**WORK TASK:** Entries follow. Set all of them down as they stand.

**DATASET EXTRACT:**
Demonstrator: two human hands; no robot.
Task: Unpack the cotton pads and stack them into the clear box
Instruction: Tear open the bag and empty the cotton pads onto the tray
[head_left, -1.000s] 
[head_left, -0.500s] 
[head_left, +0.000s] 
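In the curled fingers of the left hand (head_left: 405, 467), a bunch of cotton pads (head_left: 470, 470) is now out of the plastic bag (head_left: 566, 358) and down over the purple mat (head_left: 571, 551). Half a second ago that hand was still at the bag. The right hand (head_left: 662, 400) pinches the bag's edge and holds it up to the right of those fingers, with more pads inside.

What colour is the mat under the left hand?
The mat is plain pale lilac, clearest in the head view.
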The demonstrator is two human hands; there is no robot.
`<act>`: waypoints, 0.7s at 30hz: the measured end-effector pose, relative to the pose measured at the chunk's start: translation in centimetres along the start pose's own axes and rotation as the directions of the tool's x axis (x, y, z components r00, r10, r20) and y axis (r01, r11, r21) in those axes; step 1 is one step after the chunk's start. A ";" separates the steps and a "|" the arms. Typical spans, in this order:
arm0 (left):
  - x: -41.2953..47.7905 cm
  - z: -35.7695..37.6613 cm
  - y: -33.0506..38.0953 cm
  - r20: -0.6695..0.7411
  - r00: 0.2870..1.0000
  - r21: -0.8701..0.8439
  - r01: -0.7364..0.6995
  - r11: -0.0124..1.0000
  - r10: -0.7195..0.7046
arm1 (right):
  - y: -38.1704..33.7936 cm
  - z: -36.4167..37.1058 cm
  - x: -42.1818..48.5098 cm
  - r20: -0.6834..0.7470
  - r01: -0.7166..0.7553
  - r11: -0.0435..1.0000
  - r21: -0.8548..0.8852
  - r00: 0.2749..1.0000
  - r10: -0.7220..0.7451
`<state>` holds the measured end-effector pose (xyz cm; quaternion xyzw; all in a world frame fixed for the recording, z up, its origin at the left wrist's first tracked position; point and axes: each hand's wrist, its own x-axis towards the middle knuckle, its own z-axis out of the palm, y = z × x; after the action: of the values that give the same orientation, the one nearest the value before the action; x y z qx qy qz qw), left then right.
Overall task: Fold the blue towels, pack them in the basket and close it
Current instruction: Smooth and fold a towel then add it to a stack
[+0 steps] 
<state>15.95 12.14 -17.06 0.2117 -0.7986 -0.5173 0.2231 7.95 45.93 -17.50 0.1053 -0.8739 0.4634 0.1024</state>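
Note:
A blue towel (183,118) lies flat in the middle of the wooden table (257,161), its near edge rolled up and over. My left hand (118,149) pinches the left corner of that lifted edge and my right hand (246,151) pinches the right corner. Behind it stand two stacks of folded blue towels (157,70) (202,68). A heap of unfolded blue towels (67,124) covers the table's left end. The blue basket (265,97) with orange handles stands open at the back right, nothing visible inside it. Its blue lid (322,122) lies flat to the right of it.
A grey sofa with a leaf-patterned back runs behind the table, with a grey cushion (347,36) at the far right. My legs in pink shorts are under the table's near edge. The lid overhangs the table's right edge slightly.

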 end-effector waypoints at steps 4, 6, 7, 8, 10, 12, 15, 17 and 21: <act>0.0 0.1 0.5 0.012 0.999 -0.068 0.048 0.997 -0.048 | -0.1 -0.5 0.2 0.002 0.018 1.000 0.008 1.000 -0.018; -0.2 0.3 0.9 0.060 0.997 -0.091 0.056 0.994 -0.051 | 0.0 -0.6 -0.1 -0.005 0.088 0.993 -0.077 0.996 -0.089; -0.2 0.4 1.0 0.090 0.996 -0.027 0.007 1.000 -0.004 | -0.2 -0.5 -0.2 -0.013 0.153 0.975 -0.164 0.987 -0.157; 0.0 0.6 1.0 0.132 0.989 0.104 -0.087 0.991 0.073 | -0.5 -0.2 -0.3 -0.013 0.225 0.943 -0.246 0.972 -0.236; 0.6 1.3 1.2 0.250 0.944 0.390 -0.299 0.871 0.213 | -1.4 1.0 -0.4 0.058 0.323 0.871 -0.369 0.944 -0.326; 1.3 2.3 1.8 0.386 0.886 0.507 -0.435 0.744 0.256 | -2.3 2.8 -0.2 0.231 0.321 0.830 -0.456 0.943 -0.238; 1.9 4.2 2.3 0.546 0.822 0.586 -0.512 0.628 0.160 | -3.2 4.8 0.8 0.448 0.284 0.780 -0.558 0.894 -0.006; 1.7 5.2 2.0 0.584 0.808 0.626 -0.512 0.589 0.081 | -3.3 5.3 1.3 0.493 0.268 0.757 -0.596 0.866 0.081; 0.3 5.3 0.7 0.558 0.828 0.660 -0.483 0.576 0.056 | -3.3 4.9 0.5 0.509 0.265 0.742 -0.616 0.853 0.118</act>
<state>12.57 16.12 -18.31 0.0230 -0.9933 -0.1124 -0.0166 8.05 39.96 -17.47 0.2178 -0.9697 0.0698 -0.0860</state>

**OUTPUT BELOW:**
Demonstrator: two human hands; no robot.
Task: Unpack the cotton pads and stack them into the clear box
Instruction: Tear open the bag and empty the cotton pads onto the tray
[head_left, -1.000s] 
[head_left, -0.500s] 
[head_left, +0.000s] 
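In the curled fingers of the left hand (head_left: 405, 467), a bunch of cotton pads (head_left: 470, 470) is now out of the plastic bag (head_left: 566, 358) and down over the purple mat (head_left: 571, 551). Half a second ago that hand was still at the bag. The right hand (head_left: 662, 400) pinches the bag's edge and holds it up to the right of those fingers, with more pads inside.

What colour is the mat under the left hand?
The mat is plain pale lilac, clearest in the head view.
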The demonstrator is two human hands; there is no robot.
`<act>`: waypoints, 0.7s at 30hz: the measured end-effector pose, relative to the pose measured at the chunk's start: translation in centimetres along the start pose's own axes and rotation as the directions of the tool's x axis (x, y, z components r00, r10, r20) and y axis (r01, r11, r21) in those axes; step 1 is one step after the chunk's start. A ";" separates the steps and a "|" the arms. Typical spans, in this order:
arm0 (left):
  - x: -41.2953..47.7905 cm
  - z: -35.7695..37.6613 cm
  - y: -33.0506..38.0953 cm
  - r20: -0.6695..0.7411
  - r00: 0.2870..1.0000
  - r21: -0.8701..0.8439
  - r01: -0.7364..0.6995
  - r11: -0.0124..1.0000
  - r10: -0.7195..0.7046
arm1 (right):
  - y: -38.1704..33.7936 cm
  - z: -36.4167..37.1058 cm
  - x: -42.1818..48.5098 cm
  - r20: -0.6834..0.7470
  - r01: -0.7166..0.7553
  - r11: -0.0435..1.0000
  - r21: -0.8548..0.8852
  - r00: 0.2749..1.0000
  - r10: -0.7220..0.7451
`<state>` holds the measured end-effector pose (xyz cm; quaternion xyzw; all in a world frame fixed for the recording, z up, its origin at the left wrist's first tracked position; point and axes: each hand's wrist, its own x-axis towards the middle knuckle, its own z-axis out of the palm, y = z × x; after the action: of the values that give the same orientation, the one nearest the value before the action; x y z qx qy qz qw), left then right.
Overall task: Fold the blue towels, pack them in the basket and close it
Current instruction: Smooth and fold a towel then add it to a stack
[+0 steps] 
<state>15.95 12.14 -17.06 0.2117 -0.7986 -0.5173 0.2231 7.95 45.93 -17.50 0.1053 -0.8739 0.4634 0.1024</state>
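Note:
A blue towel (183,118) lies flat in the middle of the wooden table (257,161), its near edge rolled up and over. My left hand (118,149) pinches the left corner of that lifted edge and my right hand (246,151) pinches the right corner. Behind it stand two stacks of folded blue towels (157,70) (202,68). A heap of unfolded blue towels (67,124) covers the table's left end. The blue basket (265,97) with orange handles stands open at the back right, nothing visible inside it. Its blue lid (322,122) lies flat to the right of it.
A grey sofa with a leaf-patterned back runs behind the table, with a grey cushion (347,36) at the far right. My legs in pink shorts are under the table's near edge. The lid overhangs the table's right edge slightly.
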
 end-effector waypoints at steps 4, 6, 7, 8, 10, 12, 15, 17 and 21: <act>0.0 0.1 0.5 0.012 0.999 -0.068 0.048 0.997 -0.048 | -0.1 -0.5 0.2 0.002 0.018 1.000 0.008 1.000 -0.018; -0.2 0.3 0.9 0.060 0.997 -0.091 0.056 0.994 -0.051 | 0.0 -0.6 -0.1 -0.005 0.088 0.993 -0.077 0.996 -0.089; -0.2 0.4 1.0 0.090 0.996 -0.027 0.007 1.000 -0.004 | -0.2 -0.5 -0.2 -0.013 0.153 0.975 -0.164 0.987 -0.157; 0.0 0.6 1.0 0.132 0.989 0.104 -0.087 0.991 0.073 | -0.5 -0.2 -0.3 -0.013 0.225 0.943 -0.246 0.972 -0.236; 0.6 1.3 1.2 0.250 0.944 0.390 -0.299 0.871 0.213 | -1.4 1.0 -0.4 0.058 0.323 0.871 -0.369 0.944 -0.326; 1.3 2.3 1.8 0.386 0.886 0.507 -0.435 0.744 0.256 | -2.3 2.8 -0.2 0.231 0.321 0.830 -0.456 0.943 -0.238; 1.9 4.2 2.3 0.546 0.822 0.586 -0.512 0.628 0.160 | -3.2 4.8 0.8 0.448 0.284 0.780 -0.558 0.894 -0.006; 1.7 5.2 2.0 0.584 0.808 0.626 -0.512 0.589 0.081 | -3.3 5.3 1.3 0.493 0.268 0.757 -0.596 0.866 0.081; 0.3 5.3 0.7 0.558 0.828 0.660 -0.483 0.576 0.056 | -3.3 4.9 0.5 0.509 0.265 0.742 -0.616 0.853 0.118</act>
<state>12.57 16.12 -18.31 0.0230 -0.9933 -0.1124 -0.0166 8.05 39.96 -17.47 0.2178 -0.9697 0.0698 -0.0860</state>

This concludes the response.